NB The key question you are trying to answer with the
project: How can we use this source (or these sources)
to illuminate Renaissance History?
The source should drive the content of the project. (In
this sense, this is different from what you are asked to
do in a normal research essay)
E. H. Carr, What is History? How can we buy fish?

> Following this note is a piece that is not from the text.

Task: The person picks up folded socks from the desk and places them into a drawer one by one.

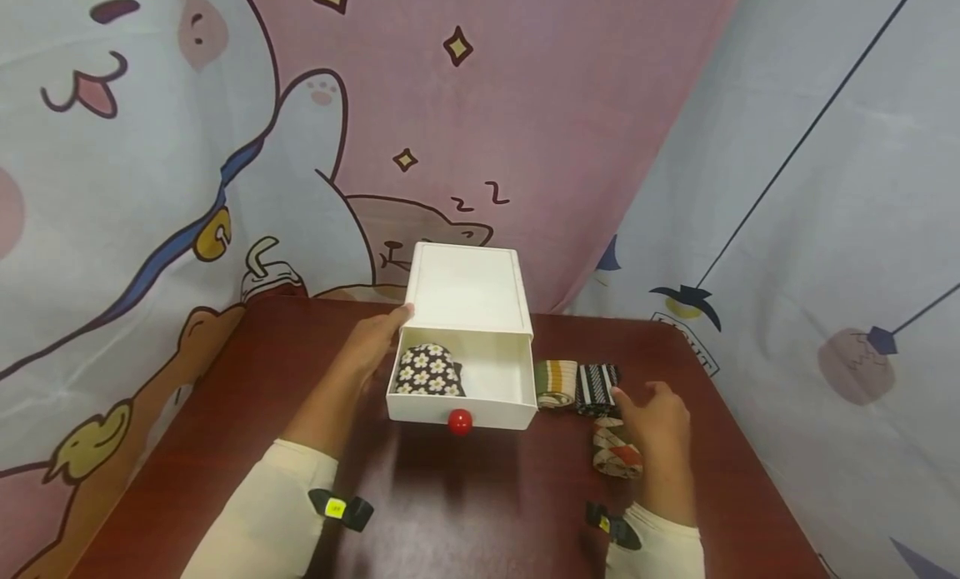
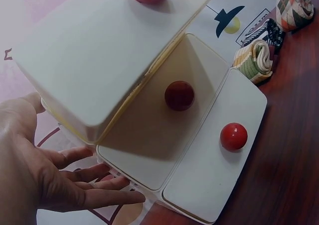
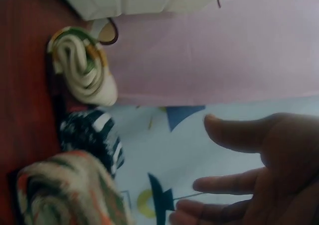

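A white drawer unit (image 1: pixel 468 287) stands on the table with its top drawer (image 1: pixel 427 410) pulled out. Inside that drawer, at the left, lies a rolled pair of black socks with white daisies (image 1: pixel 429 371). Against the unit's left side my left hand (image 1: pixel 371 346) rests, its fingers (image 2: pixel 107 197) extended along the wall. My right hand (image 1: pixel 660 421) hovers with fingers spread and holds nothing. Beside it are three rolled pairs of socks: green, yellow and white striped socks (image 1: pixel 557 383), black-and-white socks (image 1: pixel 597 387) and diamond-patterned socks (image 1: pixel 617 448).
Two lower drawers, each with a red knob (image 2: pixel 234 137), are closed. Another red knob (image 1: pixel 461 421) sticks out from the pulled-out drawer. The dark red table (image 1: pixel 480 521) meets a cartoon-printed curtain (image 1: pixel 570 129) behind the unit.
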Motion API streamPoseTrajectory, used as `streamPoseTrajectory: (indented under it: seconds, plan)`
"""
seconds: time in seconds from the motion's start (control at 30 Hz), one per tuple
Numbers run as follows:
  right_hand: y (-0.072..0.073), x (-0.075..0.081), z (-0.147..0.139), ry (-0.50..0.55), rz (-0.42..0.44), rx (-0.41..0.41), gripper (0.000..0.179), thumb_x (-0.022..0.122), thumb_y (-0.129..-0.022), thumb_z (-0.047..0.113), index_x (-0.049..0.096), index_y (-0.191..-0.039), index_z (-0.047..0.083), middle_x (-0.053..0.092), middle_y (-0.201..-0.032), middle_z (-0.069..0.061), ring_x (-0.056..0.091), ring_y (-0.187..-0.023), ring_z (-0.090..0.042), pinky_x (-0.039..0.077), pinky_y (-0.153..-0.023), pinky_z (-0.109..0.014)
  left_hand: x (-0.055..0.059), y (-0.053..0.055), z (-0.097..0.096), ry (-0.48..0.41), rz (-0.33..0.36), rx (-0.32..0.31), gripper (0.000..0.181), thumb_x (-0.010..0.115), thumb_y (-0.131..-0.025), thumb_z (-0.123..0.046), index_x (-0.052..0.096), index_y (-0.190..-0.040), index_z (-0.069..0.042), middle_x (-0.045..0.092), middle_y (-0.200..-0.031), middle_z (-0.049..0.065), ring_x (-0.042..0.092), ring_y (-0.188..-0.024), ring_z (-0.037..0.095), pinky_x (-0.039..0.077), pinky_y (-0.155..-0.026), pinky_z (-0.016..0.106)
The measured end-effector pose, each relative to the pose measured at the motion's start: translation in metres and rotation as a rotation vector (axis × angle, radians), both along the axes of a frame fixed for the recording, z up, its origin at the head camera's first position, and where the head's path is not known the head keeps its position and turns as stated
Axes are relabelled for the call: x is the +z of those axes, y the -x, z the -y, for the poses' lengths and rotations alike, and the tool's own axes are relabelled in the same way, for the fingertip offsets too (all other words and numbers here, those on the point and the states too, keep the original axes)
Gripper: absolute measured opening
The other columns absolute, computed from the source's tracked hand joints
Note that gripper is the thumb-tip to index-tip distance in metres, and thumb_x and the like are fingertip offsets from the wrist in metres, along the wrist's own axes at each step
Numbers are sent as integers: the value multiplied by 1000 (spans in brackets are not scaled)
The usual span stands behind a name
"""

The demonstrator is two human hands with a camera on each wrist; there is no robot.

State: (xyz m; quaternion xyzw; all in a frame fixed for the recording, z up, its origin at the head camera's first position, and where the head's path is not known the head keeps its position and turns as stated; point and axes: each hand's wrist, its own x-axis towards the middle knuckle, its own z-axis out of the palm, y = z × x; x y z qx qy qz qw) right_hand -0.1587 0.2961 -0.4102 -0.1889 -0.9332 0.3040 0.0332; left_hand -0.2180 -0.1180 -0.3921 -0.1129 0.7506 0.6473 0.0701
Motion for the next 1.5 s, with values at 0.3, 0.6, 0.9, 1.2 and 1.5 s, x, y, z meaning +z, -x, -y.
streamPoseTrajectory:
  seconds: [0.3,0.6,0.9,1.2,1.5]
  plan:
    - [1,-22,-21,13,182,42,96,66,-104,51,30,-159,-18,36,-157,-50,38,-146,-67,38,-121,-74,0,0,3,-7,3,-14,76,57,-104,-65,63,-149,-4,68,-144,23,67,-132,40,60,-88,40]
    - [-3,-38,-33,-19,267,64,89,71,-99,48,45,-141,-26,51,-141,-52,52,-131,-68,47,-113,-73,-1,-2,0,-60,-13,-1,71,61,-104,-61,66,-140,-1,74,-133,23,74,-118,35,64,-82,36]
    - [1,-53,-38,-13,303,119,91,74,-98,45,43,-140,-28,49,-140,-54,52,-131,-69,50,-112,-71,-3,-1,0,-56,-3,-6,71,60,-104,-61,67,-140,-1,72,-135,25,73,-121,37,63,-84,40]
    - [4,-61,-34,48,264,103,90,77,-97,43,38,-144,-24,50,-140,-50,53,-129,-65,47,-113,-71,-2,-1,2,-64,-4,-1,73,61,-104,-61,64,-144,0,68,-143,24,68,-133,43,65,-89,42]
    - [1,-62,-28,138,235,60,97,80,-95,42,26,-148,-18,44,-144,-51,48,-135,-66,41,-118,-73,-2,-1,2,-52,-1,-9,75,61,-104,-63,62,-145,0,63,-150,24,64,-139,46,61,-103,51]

Having chosen the source, read or examine it carefully,
BEFORE you do too much secondary reading. Go back
and read/examine it again after you have read more
about its context.
Your close examination of the source should help you
determine which issues you think are most important to
focus on in the project; which aspects of Italian
Renaissance life it tells us most about.
The Project should include discussion of: what kind of
source is it? Its form, author, purpose, language,
audience, context.
Title
What is the correct and full title of the source?
Author
Who produced the source?
Who were they?
Patron
Was there a patron?
If so, who were they?
NB Remember the contemporary view of the patron as
the creator.
Date
When was the source produced?
Is the date significant? Why?
Form
What form does the source take? E.g. letter, legal document,
treatise, dialogue, play, poem, (auto)biography, history,
chronicle, diary, painting, sculpture, building, etc.
Why was that form chosen?
How does the form affect the way the views are expressed by
the author/artist?
Language
If you are analysing a text, in which language was it written
originally?
Why was that language chosen?
Audience
To whom is the source addressed?
How do we know the audience?
Who were the audience?
Why does the author/artist/patron address that audience?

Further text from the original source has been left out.